Date of Report (Date of earliest event reported) March 22, 2007

SUN NEW MEDIA, INC.

(Exact name of registrant as specified in its charter)

Minnesota

 

000-26347

 

410985135

(State or other jurisdiction

 

(Commission

 

(IRS Employer

of incorporation)

 

File Number)

 

Identification No.)

 

1120 Avenue of the Americas, 4th Floor, New York, NY 10036
(Address of principal executive offices)      (Zip Code)

Registrant’s telephone number, including area code:  (888) 865-0901 x322

None
(Former name or former address, if changed since last report.)

Check the appropriate box below if the Form 8-K filing is intended to simultaneously satisfy the filing obligation of the registrant under any of the following provisions (see General Instruction A.2.below):

o Written communications pursuant to Rule 425 under the Securities Act (17 CFR 230.425)

o Soliciting material pursuant to Rule 14a-12 under the Exchange Act (17 CFR 240.14a-12)

o Pre-commencement communications pursuant to Rule 14d-2(b) under the Exchange Act (17 CFR 240.14d-2(b))

o Pre-commencement communications pursuant to Rule 13e-4(c) under the Exchange Act (17 CFR 240.13e-4(c))

 

 




Section 1 — Registrant’s Business and Operations

Item 1.01               Entry into a Material Definitive Agreement.

See Item 3.02 below.

Section 3 — Securities and Trading Markets

Item 3.02               Unregistered Sales of Equity Securities.

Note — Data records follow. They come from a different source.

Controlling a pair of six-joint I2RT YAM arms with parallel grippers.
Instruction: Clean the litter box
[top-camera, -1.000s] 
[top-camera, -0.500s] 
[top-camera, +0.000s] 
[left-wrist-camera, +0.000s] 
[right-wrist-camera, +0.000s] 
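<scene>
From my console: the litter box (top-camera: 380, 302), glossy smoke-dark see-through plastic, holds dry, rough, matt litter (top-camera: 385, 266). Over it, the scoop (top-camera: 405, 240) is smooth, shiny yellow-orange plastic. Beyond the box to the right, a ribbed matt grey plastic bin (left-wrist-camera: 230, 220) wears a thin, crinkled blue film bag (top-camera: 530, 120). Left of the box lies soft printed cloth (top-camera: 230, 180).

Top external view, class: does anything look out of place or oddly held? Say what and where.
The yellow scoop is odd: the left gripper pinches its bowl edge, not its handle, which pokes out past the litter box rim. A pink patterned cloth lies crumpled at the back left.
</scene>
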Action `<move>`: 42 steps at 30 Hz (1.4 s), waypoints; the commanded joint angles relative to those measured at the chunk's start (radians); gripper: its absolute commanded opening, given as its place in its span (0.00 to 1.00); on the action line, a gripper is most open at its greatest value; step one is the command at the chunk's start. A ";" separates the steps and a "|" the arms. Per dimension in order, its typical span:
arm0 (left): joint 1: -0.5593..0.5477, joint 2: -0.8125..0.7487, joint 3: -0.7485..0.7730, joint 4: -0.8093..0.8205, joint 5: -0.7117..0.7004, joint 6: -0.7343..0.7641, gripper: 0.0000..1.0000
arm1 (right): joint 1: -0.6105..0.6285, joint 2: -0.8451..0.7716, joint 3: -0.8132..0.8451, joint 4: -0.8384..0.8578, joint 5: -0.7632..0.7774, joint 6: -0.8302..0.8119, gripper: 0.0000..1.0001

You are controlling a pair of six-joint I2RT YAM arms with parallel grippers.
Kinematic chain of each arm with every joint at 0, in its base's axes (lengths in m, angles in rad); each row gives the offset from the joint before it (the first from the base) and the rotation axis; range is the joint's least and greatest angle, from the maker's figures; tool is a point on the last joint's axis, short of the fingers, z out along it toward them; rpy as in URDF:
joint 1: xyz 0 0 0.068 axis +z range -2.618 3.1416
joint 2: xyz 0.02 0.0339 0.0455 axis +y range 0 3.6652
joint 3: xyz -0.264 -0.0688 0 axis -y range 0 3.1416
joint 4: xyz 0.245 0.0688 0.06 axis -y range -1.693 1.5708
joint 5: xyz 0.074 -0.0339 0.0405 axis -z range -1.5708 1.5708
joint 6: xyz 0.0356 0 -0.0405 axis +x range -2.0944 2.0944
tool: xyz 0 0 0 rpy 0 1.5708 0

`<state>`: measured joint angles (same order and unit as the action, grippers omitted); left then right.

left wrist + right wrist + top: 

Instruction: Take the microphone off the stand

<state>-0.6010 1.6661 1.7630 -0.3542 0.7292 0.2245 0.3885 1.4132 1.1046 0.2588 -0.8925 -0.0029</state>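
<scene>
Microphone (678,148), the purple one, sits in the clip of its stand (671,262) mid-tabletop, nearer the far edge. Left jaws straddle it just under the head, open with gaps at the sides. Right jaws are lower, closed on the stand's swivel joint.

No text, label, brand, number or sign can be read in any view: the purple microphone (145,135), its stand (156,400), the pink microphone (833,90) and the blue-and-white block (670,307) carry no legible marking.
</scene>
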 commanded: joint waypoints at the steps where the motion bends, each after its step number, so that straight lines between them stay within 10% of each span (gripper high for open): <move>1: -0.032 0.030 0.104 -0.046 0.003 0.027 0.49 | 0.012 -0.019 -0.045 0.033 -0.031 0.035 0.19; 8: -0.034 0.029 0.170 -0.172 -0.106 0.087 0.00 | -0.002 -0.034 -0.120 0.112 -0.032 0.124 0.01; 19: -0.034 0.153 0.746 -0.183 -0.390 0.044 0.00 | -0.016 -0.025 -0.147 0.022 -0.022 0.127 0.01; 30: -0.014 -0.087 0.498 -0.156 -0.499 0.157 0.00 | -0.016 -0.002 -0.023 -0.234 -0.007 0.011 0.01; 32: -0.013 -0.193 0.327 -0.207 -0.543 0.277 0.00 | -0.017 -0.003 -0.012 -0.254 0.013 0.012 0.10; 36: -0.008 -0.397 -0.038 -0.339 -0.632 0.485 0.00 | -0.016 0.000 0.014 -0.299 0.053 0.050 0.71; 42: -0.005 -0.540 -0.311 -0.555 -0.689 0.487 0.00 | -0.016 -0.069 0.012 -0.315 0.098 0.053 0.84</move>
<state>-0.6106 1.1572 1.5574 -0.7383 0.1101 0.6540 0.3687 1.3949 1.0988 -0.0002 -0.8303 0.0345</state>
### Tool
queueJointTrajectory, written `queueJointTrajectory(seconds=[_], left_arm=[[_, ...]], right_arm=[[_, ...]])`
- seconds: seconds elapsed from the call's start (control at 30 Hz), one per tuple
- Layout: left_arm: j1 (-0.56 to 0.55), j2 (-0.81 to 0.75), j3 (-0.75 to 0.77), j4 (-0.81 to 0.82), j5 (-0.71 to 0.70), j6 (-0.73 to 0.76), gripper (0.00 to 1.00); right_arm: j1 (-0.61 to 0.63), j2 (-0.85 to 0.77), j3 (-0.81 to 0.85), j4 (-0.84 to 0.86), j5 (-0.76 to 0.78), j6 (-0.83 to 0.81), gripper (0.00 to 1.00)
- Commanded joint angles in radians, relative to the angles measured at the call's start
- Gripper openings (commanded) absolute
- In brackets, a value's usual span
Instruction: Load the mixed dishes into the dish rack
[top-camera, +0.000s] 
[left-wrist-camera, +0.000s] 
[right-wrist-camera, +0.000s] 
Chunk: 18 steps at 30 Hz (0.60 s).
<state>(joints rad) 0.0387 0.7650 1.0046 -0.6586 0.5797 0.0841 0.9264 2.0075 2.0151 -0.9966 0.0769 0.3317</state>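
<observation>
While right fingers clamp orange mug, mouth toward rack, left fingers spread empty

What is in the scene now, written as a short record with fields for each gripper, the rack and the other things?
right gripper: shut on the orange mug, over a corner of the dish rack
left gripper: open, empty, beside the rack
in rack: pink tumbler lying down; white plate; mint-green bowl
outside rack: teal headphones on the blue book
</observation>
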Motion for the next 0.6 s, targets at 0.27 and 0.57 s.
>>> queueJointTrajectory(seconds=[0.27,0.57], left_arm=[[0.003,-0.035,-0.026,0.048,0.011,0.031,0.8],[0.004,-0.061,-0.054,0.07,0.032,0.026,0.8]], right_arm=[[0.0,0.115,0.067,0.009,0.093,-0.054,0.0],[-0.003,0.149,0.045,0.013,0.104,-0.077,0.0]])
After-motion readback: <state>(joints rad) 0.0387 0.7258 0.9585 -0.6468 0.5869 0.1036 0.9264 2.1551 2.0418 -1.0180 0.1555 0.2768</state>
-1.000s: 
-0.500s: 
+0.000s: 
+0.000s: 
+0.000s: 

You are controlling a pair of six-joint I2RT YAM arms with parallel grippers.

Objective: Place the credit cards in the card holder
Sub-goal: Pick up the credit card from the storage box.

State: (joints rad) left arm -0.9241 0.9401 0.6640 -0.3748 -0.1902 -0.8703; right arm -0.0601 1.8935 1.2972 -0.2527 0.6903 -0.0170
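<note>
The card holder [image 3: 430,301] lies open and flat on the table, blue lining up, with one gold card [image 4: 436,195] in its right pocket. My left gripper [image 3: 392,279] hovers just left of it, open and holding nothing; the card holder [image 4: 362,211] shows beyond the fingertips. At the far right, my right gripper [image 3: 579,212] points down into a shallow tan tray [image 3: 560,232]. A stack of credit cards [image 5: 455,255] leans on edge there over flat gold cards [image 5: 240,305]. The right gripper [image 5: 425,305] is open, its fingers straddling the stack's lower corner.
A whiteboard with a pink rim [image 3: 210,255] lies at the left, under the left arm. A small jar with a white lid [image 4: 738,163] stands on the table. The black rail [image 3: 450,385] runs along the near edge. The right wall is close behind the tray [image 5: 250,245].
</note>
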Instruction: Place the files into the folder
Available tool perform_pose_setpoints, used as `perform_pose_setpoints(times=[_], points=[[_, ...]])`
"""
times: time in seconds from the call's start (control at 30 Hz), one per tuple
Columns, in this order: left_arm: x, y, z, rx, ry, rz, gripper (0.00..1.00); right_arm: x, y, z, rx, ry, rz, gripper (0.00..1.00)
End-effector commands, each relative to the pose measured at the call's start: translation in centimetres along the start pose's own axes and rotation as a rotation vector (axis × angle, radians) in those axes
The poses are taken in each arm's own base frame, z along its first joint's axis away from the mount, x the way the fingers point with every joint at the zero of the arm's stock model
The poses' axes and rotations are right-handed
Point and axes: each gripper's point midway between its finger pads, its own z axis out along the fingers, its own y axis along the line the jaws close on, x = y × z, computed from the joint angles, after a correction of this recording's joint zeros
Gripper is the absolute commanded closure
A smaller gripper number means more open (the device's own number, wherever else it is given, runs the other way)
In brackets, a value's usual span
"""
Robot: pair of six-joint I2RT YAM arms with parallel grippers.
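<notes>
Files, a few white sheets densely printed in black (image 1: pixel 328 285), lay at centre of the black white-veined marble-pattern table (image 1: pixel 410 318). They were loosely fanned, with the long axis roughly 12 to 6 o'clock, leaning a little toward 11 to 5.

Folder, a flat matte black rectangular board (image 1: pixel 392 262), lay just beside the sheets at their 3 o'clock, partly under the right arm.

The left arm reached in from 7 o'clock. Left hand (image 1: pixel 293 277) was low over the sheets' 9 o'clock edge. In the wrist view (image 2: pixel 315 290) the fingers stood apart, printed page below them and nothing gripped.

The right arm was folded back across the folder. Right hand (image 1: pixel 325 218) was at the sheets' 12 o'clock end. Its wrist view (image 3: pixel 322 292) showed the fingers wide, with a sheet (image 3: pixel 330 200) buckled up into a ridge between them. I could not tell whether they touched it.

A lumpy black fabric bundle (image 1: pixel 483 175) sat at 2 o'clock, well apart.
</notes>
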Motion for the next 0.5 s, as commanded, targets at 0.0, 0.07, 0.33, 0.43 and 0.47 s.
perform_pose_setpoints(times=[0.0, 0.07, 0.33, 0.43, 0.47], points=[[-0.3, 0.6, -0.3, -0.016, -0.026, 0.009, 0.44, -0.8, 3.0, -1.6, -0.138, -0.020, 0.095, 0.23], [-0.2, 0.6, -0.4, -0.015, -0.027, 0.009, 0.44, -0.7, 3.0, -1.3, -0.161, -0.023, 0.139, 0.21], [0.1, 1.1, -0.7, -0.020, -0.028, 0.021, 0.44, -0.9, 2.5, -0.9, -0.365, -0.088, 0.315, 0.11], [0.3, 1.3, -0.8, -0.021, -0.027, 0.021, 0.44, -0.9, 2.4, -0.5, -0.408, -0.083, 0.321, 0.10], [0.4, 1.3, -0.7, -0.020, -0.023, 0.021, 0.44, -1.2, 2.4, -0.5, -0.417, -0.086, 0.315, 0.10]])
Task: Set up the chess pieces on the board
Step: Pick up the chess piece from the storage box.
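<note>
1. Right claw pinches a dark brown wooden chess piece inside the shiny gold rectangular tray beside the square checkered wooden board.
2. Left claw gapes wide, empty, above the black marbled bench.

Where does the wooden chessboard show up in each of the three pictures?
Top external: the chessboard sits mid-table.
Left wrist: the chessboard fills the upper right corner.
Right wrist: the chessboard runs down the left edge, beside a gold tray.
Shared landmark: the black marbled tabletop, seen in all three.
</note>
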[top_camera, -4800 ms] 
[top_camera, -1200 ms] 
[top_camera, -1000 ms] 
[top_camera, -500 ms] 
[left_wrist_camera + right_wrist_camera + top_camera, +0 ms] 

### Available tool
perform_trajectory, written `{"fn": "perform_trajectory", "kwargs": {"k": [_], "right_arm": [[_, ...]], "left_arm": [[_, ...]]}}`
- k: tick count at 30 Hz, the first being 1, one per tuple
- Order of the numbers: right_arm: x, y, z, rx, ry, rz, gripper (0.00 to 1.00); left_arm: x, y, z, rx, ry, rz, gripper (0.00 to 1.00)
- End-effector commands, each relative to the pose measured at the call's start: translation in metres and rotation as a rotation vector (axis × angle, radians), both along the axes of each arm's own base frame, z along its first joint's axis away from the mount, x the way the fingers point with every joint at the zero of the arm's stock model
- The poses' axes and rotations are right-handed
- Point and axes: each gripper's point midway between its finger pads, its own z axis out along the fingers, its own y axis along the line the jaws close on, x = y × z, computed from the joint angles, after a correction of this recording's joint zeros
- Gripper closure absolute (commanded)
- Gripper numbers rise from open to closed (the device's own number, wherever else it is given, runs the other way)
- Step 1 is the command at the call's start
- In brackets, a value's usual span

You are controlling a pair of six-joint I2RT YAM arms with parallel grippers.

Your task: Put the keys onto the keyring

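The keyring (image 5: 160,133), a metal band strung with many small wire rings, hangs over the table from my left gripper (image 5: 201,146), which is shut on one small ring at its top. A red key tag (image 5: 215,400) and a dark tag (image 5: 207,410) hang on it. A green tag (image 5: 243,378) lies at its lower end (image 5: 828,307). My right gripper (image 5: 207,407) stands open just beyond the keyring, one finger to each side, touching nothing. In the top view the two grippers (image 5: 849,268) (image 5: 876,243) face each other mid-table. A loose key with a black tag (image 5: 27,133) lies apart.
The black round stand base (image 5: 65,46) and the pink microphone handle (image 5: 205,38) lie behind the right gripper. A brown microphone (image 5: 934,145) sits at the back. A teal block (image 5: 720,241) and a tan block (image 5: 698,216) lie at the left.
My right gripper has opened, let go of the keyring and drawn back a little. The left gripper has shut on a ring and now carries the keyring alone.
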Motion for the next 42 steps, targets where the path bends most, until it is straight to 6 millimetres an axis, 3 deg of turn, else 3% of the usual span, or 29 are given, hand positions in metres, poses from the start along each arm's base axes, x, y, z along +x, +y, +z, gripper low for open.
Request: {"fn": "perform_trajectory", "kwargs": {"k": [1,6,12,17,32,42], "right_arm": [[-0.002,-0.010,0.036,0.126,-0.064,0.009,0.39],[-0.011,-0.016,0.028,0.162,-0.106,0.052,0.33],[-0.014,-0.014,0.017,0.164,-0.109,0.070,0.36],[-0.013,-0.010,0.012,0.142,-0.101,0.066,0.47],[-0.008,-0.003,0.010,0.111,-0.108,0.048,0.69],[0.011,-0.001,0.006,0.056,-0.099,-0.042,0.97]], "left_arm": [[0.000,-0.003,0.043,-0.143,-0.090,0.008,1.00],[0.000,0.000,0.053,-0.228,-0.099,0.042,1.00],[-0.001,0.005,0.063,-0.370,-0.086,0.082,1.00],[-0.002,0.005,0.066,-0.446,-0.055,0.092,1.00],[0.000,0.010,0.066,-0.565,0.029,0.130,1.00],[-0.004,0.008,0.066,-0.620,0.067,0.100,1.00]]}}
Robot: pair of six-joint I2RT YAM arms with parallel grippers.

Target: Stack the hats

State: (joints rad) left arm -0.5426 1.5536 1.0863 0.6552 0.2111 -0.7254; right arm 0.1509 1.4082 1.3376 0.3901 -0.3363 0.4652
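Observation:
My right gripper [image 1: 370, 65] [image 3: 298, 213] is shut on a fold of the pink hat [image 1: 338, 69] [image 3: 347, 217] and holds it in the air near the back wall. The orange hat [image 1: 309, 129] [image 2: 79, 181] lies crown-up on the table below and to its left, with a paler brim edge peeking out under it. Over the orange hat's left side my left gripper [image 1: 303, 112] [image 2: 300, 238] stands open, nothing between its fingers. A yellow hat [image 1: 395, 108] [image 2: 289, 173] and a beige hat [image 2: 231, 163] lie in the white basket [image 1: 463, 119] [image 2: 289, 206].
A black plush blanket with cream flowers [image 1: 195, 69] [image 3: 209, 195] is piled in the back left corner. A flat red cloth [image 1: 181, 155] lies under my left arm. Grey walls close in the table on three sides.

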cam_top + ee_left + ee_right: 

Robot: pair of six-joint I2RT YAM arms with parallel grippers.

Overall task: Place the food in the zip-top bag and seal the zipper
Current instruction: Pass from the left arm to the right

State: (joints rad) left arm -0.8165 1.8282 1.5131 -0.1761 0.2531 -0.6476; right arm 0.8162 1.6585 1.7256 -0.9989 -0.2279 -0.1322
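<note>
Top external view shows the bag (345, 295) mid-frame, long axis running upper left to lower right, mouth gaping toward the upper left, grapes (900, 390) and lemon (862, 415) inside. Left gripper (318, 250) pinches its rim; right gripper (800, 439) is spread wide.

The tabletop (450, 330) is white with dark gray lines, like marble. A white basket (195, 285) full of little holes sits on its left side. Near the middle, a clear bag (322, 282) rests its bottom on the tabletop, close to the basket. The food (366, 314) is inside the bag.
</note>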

Note and Warrant Private Placement.  On March 22, 2007, Sun New Media, Inc. executed a subscription agreement with certain accredited investors pursuant to which it agreed to issue $1,500,000 of principal amount of senior convertible promissory notes and warrants to purchase shares of Sun New Media’s common stock. The closing of the financing under the subscription agreement remains subject to satisfaction of certain closing conditions.

The aggregate gross proceeds from the sale of the notes and warrants are expected to be $1,500,000.  The convertible notes are due three years from the date of issuance. Sun New Media prepaid all interest due under the convertible notes which payment was tendered (and accepted by the noteholders) of 1.5 million shares of Sun New Media common stock (the “Interest Shares”).  The notes are initially convertible into Sun New Media common shares at a conversion price of $1.00 per share.  After the occurrence of an event of default under the notes, the conversion price shall be adjusted to eighty percent (80%) of the volume weighted average price of Sun New Media common shares for the five trading days prior to a conversion date.

Commencing on the fifteenth month of the notes, Sun New Media must make a payment of one-twenty first (1/21st) of the principal amount of each note, either in cash or by conversion of such amount into Sun New Media common shares.  If, on the payment date, the market price for Sun New Media’s common shares are equal to or  $1.00 per share, Sun New Media may make this payment in Sun New Media common shares at the then existing  conversion rat.  However, if, on the payment date, either (i) the market price for Sun New Media’s common shares are less than $1.00 per share or (ii) the Registration Statement covering the common stock underlying the notes and warrants is not effective, then Sun New Media must make this payment in cash in an amount equal to 135% of the Principal Amount component of the Monthly Amount.. Subject to certain terms and conditions set forth therein, the notes are redeemable by us at a rate of between 120% to 150% of the outstanding principal amount of the notes plus interest.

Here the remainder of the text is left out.